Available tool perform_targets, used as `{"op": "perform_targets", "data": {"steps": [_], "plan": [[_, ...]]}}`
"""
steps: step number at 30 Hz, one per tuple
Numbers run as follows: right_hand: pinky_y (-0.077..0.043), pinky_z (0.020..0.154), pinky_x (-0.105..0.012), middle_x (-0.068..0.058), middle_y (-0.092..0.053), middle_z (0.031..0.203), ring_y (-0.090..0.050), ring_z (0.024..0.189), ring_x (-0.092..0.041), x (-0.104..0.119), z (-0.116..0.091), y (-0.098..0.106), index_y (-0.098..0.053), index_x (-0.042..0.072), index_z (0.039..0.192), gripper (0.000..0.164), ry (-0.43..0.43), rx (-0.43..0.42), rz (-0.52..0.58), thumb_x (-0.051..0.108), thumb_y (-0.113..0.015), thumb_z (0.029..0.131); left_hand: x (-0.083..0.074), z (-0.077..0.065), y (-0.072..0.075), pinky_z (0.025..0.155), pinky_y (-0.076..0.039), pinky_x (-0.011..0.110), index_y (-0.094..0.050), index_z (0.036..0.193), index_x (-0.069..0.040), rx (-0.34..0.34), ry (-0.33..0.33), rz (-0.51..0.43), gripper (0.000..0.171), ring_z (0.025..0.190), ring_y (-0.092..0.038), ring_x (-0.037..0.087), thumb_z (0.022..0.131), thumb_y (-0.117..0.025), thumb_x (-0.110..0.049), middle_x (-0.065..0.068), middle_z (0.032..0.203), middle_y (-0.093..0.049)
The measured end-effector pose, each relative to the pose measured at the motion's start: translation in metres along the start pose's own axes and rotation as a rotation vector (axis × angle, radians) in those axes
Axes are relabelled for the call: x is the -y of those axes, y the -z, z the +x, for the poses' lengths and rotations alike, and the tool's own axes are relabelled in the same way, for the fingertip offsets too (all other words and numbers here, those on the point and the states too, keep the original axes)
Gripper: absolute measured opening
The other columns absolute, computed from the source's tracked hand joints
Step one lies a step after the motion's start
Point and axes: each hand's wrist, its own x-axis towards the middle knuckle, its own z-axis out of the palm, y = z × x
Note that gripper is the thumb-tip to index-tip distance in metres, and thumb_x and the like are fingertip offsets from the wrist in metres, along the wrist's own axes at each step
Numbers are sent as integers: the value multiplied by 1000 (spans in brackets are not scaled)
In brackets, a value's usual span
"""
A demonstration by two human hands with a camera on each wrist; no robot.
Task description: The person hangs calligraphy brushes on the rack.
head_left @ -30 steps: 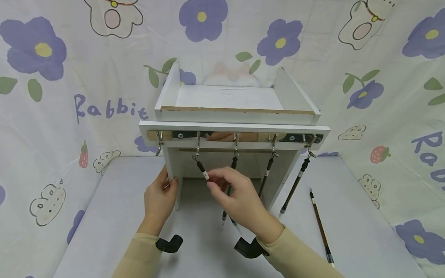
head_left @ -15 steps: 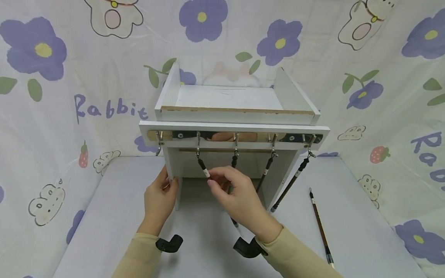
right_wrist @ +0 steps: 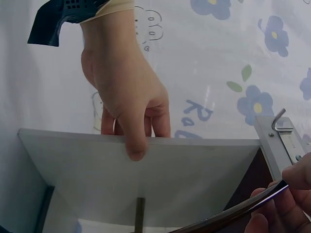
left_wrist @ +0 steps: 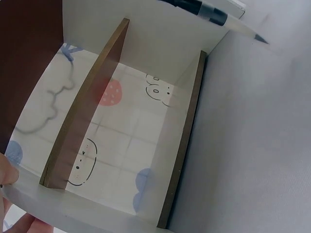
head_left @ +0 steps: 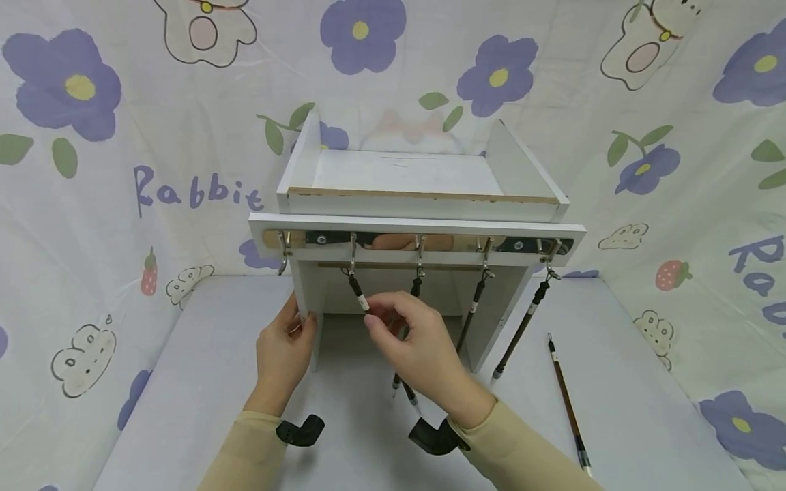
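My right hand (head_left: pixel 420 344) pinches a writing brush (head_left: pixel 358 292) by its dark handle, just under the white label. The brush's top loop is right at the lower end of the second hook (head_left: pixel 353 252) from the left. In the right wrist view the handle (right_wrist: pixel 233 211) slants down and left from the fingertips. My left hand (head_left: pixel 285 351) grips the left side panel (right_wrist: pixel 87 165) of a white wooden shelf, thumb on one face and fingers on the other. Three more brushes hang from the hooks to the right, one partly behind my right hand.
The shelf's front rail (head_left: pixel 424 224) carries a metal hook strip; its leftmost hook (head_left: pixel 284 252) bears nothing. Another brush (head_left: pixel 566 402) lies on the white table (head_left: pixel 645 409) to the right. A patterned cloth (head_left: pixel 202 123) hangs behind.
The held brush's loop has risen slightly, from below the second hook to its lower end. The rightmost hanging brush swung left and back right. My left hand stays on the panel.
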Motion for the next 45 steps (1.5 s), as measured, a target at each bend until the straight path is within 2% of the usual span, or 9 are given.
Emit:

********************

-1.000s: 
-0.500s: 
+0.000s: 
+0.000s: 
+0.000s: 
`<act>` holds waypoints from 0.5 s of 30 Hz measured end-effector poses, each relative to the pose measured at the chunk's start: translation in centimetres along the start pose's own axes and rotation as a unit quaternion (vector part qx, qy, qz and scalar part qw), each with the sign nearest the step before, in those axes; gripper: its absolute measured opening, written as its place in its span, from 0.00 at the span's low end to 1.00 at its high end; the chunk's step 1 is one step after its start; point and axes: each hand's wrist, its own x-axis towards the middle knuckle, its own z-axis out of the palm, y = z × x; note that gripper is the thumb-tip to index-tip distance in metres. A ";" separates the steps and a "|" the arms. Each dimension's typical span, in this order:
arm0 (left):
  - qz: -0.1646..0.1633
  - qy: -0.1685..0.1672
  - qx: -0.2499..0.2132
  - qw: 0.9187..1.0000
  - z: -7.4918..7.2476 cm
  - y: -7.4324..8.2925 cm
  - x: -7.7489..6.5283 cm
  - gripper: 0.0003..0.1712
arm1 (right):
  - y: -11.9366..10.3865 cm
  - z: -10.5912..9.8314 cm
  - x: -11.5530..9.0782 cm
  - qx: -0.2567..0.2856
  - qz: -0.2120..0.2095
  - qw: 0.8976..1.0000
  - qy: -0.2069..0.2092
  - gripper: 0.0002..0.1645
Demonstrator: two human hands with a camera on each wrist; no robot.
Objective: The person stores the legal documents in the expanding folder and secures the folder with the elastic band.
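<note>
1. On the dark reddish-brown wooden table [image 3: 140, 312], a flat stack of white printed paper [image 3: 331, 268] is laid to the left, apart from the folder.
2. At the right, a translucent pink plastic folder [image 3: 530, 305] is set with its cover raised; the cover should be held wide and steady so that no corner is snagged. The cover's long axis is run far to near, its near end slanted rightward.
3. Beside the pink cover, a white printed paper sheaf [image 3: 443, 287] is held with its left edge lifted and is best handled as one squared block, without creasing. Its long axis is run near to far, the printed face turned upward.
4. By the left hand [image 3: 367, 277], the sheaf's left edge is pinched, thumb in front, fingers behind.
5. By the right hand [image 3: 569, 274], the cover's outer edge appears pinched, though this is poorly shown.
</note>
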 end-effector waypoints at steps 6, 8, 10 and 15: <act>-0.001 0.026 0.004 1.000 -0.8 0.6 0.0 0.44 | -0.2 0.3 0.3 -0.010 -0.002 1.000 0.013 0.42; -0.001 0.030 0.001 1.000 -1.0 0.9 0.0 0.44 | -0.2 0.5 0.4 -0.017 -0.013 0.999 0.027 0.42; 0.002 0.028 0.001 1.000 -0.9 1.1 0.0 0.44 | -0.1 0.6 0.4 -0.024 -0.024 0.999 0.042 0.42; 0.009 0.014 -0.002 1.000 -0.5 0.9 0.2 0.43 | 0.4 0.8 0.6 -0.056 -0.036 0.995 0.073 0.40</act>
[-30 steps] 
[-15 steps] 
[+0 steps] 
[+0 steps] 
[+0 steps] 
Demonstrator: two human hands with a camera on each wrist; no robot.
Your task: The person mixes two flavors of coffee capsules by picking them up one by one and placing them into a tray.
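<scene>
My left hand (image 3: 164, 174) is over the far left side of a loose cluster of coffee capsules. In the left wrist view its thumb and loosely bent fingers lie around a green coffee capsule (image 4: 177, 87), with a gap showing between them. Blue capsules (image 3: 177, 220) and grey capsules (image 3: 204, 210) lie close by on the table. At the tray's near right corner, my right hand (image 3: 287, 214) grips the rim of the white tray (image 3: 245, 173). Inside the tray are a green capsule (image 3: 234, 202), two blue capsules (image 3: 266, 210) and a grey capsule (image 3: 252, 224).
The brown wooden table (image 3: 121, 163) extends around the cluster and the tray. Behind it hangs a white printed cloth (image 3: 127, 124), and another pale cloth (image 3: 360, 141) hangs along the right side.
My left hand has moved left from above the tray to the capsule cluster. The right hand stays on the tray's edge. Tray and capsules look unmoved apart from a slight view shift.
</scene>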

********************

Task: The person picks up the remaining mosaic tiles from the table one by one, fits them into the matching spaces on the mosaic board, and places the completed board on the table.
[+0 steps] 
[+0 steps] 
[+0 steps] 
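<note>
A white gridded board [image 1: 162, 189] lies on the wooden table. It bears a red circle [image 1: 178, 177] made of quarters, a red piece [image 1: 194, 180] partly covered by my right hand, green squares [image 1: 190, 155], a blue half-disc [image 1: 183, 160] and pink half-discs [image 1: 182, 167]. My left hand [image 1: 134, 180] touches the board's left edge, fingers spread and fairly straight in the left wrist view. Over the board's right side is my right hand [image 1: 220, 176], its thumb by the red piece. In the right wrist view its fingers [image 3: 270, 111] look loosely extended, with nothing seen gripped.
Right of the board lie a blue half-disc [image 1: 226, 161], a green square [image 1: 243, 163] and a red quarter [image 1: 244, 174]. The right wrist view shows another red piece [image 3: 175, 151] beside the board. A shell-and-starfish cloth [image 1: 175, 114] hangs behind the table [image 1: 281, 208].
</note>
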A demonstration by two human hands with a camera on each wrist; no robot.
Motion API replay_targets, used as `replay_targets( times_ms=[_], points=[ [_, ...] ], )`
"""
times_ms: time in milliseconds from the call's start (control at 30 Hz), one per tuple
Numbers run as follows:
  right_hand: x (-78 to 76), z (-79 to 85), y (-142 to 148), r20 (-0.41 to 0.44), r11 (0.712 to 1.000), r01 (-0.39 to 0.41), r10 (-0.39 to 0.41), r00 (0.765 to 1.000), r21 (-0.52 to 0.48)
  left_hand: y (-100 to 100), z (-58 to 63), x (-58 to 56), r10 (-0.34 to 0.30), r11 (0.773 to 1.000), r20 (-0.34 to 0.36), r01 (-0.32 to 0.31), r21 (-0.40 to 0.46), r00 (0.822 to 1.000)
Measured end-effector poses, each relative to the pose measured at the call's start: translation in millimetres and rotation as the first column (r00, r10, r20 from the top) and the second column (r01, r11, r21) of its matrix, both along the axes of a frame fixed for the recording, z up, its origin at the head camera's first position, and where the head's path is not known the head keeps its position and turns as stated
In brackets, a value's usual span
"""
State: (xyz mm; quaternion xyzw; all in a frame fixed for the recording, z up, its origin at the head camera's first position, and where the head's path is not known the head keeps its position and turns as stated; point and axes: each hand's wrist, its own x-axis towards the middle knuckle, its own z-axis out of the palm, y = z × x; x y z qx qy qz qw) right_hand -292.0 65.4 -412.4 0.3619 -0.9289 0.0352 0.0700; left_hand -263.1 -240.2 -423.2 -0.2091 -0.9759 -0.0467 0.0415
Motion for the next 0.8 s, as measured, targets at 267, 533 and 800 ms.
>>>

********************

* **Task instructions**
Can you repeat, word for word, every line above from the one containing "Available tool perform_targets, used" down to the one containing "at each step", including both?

* **Finished exercise**
Available tool perform_targets, used as `{"op": "perform_targets", "data": {"steps": [_], "plan": [[_, ...]]}}`
"""
steps: step number at 30 Hz, one per tuple
Numbers run as follows: right_hand: pinky_y (-0.077..0.043), pinky_z (0.020..0.154), pinky_x (-0.105..0.012), middle_x (-0.068..0.058), middle_y (-0.092..0.053), middle_z (0.031..0.203), ring_y (-0.090..0.050), ring_z (0.024..0.189), ring_x (-0.092..0.041), x (-0.104..0.119), z (-0.116..0.091), y (-0.098..0.106), index_y (-0.098..0.053), index_x (-0.042..0.072), index_z (0.039..0.192), gripper (0.000..0.164), ry (-0.43..0.43), rx (-0.43..0.42), rz (-0.52..0.58), thumb_x (-0.051..0.108), thumb_y (-0.113..0.015), thumb_z (0.029..0.131); left_hand: x (-0.083..0.074), z (-0.077..0.065), y (-0.072..0.075), pinky_z (0.025..0.155), pinky_y (-0.076..0.039), pinky_x (-0.011..0.110), index_y (-0.094..0.050), index_z (0.036..0.193), index_x (-0.069..0.040), rx (-0.34..0.34), ry (-0.33..0.33), rz (-0.51..0.43), gripper (0.000..0.171), ring_z (0.025..0.190), ring_y (-0.092..0.038), ring_x (-0.037..0.087), thumb_z (0.022..0.131), thumb_y (-0.117..0.025), thumb_x (-0.110..0.049), middle_x (-0.065..0.068), middle_z (0.032..0.203), middle_y (-0.093..0.049)
The measured end-effector pose, each relative to the pose measured at the motion's start: translation in metres along the start pose's own axes and rotation as a rotation vector (axis × angle, radians) in those axes
Axes are relabelled for the call: x is the -y of those axes, y the -z, z the +x, for the poses' lengths and rotations alike, and the tool's own axes are relabelled in the same way, for the fingertip offsets too (all other words and numbers here, those on the point and the states too, keep the original axes)
Gripper: absolute measured opening
The other columns absolute, computed from the source's tracked hand joints
Step one lies a step after the motion's start
Point and axes: each hand's wrist, its own x-axis towards the middle knuckle, its own z-axis out of the palm, y = z × x
Note that gripper is the thumb-tip to index-tip distance in metres, and thumb_x and the like are fingertip offsets from the wrist in metres, along the wrist's own axes at each step

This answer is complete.